***** THE RECORDS

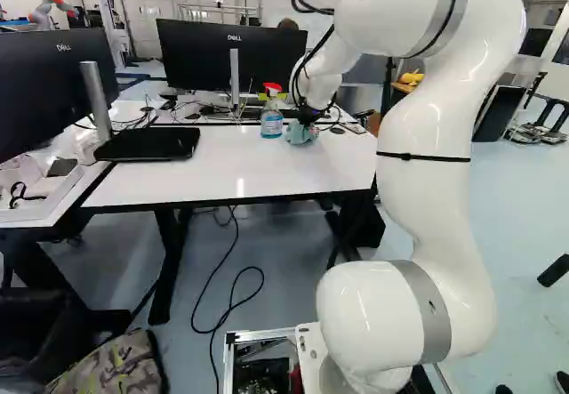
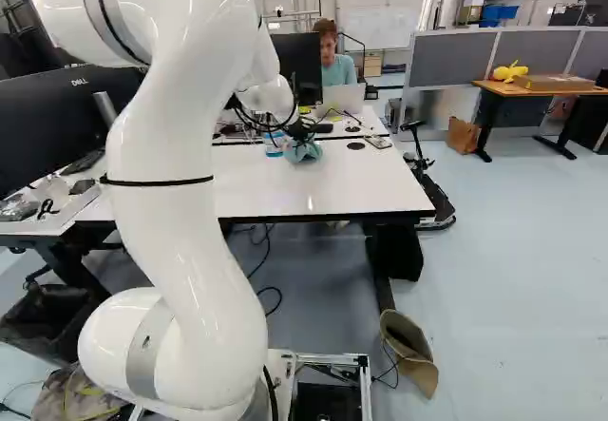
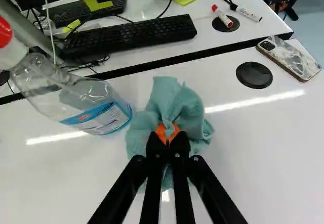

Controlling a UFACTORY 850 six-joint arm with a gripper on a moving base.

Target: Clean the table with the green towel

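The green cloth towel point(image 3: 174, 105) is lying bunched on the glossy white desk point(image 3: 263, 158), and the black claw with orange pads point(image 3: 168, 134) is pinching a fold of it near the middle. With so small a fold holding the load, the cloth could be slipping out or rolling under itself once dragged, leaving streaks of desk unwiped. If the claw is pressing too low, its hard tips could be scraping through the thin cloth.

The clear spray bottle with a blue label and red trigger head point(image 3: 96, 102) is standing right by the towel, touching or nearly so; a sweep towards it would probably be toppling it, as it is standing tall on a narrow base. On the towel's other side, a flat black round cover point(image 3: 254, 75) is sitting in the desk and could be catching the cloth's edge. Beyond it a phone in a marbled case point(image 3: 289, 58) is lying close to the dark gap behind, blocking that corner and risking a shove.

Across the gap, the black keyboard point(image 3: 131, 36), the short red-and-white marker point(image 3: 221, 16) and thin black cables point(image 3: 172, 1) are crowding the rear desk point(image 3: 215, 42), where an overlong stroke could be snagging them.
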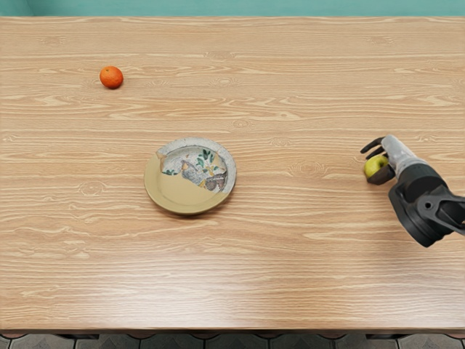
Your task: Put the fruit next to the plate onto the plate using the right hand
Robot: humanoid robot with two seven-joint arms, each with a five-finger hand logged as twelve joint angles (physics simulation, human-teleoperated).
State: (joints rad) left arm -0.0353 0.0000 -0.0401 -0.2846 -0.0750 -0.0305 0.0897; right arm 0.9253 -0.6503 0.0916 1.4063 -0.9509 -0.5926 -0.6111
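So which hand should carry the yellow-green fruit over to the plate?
Right. The right hand has its fingers curled around the yellow-green fruit, which sits out to the right of the plate. The left hand is not in view.

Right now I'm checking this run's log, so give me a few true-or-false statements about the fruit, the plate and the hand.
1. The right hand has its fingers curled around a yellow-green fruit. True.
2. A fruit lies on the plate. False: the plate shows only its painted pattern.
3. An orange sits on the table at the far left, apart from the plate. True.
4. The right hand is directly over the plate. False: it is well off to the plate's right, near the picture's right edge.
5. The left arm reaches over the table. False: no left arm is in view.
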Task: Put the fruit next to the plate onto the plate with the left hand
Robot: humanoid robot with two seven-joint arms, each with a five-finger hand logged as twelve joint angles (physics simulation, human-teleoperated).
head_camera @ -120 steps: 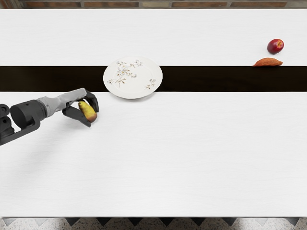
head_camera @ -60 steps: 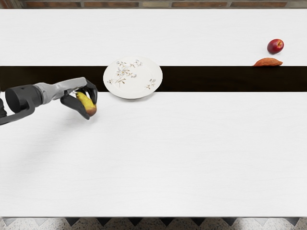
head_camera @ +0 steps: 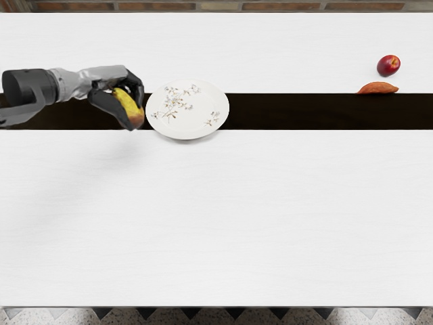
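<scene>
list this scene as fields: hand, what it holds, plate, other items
left hand: fingers closed around the pear
pear: yellow-brown, in the hand, just left of the plate, not on it
plate: white, floral print, nothing on it
red apple: far right, well away from the plate
sweet potato: just in front of the red apple
right hand: not in view

Bright, even light falls on the white table (head_camera: pixel 270 217); sharp render, shadows barely visible.
</scene>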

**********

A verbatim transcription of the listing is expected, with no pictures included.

ANSWER TO THIS TASK:
Controlling a UFACTORY 850 six-joint arm with a gripper on a moving base.

Target: Clean the table with the green towel

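The green cloth towel point(image 3: 174, 105) is lying bunched on the glossy white desk point(image 3: 263, 158), and the black claw with orange pads point(image 3: 168, 134) is pinching a fold of it near the middle. With so small a fold holding the load, the cloth could be slipping out or rolling under itself once dragged, leaving streaks of desk unwiped. If the claw is pressing too low, its hard tips could be scraping through the thin cloth.

The clear spray bottle with a blue label and red trigger head point(image 3: 96, 102) is standing right by the towel, touching or nearly so; a sweep towards it would probably be toppling it, as it is standing tall on a narrow base. On the towel's other side, a flat black round cover point(image 3: 254, 75) is sitting in the desk and could be catching the cloth's edge. Beyond it a phone in a marbled case point(image 3: 289, 58) is lying close to the dark gap behind, blocking that corner and risking a shove.

Across the gap, the black keyboard point(image 3: 131, 36), the short red-and-white marker point(image 3: 221, 16) and thin black cables point(image 3: 172, 1) are crowding the rear desk point(image 3: 215, 42), where an overlong stroke could be snagging them.
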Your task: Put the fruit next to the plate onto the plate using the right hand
Robot: humanoid robot with two seven-joint arms, each with a five-finger hand logged as twelve joint angles (physics simulation, human-teleoperated).
State: (joints rad) left arm -0.0353 0.0000 -0.0401 -0.2846 -0.0750 -0.0305 0.0897; right arm 0.9253 -0.6503 0.0916 1.4063 -0.9509 -0.5926 -0.6111
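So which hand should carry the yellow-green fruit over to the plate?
Right. The right hand has its fingers curled around the yellow-green fruit, which sits out to the right of the plate. The left hand is not in view.

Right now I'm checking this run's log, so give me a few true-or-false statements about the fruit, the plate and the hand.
1. The right hand has its fingers curled around a yellow-green fruit. True.
2. A fruit lies on the plate. False: the plate shows only its painted pattern.
3. An orange sits on the table at the far left, apart from the plate. True.
4. The right hand is directly over the plate. False: it is well off to the plate's right, near the picture's right edge.
5. The left arm reaches over the table. False: no left arm is in view.
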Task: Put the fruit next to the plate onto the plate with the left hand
Robot: humanoid robot with two seven-joint arms, each with a five-finger hand logged as twelve joint angles (physics simulation, human-teleoperated).
head_camera @ -120 steps: 
head_camera @ -60 steps: 
head_camera @ +0 steps: 
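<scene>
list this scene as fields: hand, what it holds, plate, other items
left hand: fingers closed around the pear
pear: yellow-brown, in the hand, just left of the plate, not on it
plate: white, floral print, nothing on it
red apple: far right, well away from the plate
sweet potato: just in front of the red apple
right hand: not in view

Bright, even light falls on the white table (head_camera: pixel 270 217); sharp render, shadows barely visible.
</scene>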

No further output will be produced for this exercise.